ASSIGNMENT: Count how many lines in the material below hold the word "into"; the reply is that number alone.

DATA:

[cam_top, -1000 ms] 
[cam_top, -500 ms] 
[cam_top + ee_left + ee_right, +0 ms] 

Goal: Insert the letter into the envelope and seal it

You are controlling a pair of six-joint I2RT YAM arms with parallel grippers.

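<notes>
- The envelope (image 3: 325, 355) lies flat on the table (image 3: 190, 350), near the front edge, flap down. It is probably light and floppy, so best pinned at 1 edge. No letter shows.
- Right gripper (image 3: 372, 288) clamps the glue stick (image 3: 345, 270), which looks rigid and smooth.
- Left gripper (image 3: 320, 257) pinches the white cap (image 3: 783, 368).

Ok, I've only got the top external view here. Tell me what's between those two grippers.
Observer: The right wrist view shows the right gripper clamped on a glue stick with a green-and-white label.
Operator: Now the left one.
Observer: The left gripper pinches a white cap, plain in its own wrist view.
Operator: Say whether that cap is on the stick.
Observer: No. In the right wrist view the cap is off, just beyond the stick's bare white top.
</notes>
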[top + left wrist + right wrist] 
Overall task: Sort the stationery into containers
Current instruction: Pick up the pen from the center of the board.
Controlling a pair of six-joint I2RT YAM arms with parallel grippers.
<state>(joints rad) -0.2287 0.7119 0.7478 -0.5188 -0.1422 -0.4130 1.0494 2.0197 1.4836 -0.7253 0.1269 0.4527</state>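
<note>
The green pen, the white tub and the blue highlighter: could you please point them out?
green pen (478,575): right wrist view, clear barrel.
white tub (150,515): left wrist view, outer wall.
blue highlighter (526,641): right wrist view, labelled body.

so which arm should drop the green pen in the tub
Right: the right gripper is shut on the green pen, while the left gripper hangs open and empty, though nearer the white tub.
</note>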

ANSWER TO THIS PROBLEM: 2